No Rio Grande do Sul, assim como de resto o Brasil, a população urbana superou a rural durante a década de 1960, embora a urbanização fosse acelerada desde a década anterior. O processo ocorreu de forma bem distinta entre as regiões do estado. Na Campanha, o

crescimento das cidades se deu de forma bastante lenta. A maioria das cidades mais importantes desta região expandiu menos do que 50% em dez anos. Das 66 cidades com mais de 5 mil habitantes em 1960, as que menos cresceram foram desta região, a saber: Santana do Livramento (25,9%), Jaguarão (24,1%) e Rosário do Sul (27,1%).
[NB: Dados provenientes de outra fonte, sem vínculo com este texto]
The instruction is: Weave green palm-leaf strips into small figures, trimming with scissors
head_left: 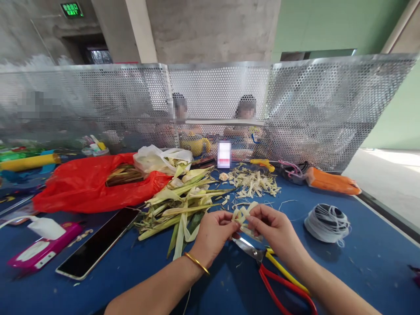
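Right of the loose heap of yellow-green, leafy husks (179, 205), the left hand (213, 232) and right hand (272, 225) partly cover a pale, ribbon-like strip (243, 214), obscuring its full shape. Also right of the heap, the metal scissors with red handles (257, 253) lose their tips behind the left hand and are cropped below. Beyond it, a silver perforated metal screen (216, 83) veils two people (246, 106), their heads blurred; the upright white rectangular display (224, 152) is pixelated past reading. Left of the heap, a red plastic bag (78, 188) partly hides its brown contents (124, 176).
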`<state>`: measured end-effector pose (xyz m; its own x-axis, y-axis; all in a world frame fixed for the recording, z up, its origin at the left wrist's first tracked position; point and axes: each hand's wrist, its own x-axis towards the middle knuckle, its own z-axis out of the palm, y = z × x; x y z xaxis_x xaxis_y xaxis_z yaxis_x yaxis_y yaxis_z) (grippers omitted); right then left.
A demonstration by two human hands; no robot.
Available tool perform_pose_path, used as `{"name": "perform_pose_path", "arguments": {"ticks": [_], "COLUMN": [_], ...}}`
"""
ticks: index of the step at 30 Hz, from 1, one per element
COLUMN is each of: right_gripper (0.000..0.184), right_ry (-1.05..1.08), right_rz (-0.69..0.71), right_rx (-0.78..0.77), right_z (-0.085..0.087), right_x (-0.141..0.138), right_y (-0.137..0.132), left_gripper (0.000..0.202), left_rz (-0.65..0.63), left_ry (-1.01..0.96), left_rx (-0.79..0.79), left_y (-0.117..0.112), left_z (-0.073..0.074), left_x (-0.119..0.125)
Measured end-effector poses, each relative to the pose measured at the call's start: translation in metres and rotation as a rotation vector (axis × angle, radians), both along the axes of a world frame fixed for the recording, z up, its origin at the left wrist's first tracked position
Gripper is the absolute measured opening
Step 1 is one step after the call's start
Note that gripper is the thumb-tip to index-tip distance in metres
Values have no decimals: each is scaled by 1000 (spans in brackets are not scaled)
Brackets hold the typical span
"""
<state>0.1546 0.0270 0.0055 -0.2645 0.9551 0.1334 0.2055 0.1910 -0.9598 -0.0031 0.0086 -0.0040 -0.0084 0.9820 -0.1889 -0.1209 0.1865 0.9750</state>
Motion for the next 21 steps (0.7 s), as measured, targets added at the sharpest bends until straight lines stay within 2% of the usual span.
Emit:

As cidades que mais cresceram situavam-se nas margens da BR-116, próximas a Porto Alegre, com destaque para Canoas, que obteve uma expansão demográfica de aproximadamente 380%. A capital passa a ter um freio no seu crescimento, com uma taxa total de 61,6% entre 1960 e 1970 (FEE, 1983, MÜLLER, 1998).

Ainda na década de 1950 a pressão demográfica nas áreas rurais da zona colonial se acentuou, com a população se expandindo nas pequenas propriedades com menos de 50 hectares. Isso se refletiu no processo de urbanização mencionado anteriormente, bem como na migração de gaúchos em direção a Santa Catarina e Paraná. Isto ocorreu em razão da estrutura fundiária dos municípios de origem dos migrantes, predominantemente formados por minifúndios.